EXERCISE OBJECTIVE: Output only the lines below from the one containing "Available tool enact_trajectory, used" to the one containing "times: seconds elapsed", exactly as written, both ends kept.
[[ EXTRACTED INFORMATION, beginning ]]
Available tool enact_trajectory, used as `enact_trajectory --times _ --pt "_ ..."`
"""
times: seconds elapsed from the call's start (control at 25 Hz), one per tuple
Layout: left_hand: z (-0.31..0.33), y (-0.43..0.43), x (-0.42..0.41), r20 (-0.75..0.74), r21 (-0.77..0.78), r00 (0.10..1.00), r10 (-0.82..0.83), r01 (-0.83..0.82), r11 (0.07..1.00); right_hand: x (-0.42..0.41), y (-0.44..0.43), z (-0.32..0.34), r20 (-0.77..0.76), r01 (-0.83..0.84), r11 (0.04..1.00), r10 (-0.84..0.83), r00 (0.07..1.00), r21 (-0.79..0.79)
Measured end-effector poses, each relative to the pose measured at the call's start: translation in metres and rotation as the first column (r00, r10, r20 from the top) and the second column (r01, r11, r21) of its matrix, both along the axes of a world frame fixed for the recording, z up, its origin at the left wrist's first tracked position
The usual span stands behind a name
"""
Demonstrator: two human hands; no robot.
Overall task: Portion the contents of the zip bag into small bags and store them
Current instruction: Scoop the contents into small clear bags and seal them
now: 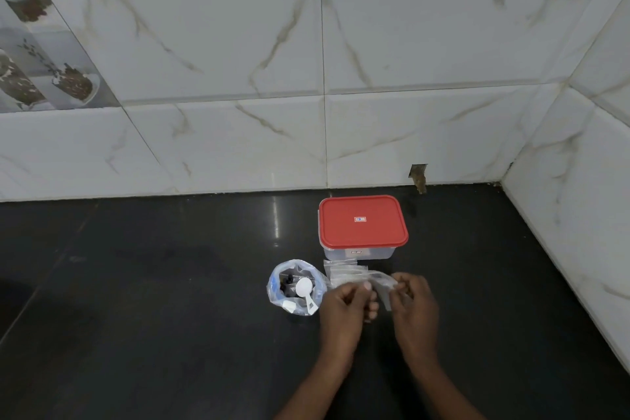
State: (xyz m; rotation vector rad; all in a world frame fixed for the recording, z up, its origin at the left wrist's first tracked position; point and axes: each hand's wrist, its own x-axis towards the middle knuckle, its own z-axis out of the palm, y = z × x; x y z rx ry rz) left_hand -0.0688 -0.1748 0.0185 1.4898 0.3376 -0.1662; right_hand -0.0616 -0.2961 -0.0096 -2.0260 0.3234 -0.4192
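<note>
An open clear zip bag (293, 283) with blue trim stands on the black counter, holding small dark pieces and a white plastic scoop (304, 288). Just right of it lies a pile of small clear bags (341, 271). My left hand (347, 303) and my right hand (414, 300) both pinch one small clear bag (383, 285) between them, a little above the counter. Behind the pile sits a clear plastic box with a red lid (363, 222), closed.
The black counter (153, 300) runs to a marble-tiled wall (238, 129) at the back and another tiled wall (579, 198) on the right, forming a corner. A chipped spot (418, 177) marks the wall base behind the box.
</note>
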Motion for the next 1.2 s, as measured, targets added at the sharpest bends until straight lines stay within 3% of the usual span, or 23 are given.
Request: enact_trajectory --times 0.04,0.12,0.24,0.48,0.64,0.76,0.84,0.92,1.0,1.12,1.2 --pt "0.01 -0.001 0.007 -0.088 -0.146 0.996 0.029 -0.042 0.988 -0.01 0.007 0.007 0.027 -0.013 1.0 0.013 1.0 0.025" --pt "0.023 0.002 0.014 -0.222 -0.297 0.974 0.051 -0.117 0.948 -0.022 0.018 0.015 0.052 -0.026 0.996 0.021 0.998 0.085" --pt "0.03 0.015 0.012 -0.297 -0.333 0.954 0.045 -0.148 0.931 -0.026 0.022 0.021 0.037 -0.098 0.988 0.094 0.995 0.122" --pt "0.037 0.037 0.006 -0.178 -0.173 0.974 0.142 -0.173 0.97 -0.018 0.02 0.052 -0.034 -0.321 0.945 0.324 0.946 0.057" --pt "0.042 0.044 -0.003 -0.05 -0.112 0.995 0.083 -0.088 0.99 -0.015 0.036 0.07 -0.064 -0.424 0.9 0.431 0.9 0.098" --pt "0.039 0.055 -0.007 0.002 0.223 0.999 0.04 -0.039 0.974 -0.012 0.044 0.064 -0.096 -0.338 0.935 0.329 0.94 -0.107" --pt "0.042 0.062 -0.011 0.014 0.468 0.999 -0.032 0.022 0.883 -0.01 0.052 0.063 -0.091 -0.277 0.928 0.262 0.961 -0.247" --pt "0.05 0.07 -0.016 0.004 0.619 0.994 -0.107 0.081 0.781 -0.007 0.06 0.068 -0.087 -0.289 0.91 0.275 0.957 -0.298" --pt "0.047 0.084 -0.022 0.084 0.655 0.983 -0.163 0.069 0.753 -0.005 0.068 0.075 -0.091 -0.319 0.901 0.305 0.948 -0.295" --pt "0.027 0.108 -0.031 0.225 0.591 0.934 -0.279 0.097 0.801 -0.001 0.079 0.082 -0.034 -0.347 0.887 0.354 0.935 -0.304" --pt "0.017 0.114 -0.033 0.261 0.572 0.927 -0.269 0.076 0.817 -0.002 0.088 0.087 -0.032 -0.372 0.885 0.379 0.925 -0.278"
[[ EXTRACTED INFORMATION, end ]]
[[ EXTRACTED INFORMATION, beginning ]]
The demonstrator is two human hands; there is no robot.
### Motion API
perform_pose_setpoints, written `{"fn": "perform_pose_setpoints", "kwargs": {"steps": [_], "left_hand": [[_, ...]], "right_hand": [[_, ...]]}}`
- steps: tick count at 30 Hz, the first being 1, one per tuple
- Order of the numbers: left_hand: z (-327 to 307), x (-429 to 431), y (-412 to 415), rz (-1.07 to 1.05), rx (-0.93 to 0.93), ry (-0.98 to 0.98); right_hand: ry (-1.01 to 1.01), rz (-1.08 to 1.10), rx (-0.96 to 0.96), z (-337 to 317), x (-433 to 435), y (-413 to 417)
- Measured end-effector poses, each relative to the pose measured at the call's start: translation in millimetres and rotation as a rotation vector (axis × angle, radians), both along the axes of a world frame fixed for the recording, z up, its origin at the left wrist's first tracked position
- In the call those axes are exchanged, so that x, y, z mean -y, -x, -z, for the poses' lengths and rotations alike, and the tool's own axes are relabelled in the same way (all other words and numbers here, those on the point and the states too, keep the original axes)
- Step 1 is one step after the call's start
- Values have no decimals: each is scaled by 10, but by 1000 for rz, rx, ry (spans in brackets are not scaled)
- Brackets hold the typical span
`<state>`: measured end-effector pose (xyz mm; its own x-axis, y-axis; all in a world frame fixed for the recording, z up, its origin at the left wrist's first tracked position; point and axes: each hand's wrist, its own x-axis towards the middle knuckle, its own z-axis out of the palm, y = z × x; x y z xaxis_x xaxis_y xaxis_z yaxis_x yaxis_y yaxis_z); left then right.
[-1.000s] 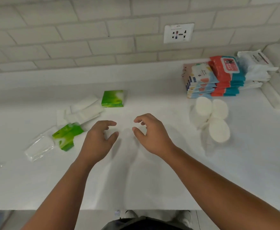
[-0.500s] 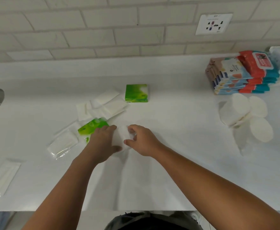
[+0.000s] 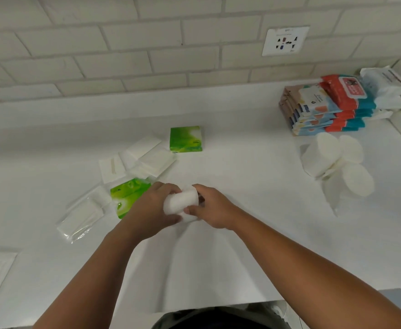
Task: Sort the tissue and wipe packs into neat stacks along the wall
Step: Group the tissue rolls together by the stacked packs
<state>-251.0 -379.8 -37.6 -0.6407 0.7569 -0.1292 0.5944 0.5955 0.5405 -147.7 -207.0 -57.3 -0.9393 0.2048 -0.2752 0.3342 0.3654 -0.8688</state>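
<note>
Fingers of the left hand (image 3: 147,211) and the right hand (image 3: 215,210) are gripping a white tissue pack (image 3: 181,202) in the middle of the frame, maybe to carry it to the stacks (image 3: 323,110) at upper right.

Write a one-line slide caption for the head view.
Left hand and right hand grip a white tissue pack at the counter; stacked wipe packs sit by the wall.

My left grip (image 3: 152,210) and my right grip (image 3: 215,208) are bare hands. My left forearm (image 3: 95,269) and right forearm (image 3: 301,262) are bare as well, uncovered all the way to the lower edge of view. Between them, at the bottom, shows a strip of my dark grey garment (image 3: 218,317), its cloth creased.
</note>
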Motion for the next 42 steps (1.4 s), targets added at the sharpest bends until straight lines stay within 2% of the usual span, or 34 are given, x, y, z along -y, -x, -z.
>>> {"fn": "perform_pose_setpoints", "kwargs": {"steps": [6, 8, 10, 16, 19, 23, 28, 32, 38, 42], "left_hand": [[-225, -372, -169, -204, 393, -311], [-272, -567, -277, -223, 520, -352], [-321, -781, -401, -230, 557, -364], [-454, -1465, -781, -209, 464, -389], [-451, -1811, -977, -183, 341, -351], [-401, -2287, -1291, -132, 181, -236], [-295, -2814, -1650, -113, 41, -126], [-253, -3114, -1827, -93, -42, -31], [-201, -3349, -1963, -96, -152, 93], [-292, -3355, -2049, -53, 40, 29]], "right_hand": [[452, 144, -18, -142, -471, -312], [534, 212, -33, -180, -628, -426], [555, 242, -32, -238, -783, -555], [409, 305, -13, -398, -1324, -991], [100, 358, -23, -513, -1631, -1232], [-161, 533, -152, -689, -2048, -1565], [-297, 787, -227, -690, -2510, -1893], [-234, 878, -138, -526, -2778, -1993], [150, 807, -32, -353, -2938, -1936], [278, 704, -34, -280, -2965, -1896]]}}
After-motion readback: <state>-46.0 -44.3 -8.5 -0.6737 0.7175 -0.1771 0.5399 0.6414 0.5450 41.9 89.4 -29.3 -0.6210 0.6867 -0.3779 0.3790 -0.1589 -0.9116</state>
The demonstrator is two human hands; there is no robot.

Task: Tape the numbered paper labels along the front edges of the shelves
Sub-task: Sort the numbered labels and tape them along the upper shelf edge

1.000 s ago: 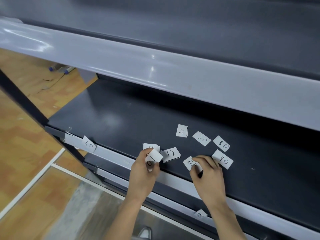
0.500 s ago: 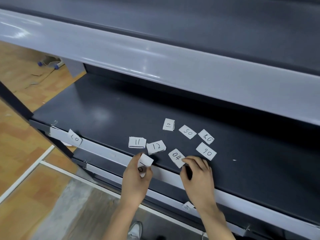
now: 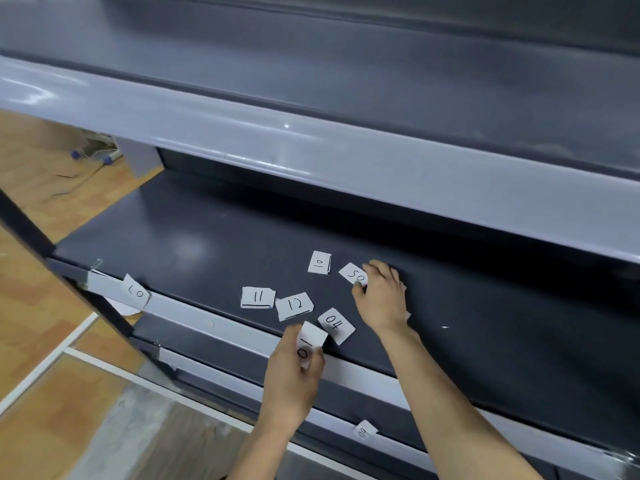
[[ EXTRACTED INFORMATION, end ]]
WRITTEN REPLY:
Available tool enact_trajectory, used as `enact_trajectory --times _ --pt "_ ..."`
"""
times: seconds elapsed from the call's start (control at 25 Hz), one per tuple

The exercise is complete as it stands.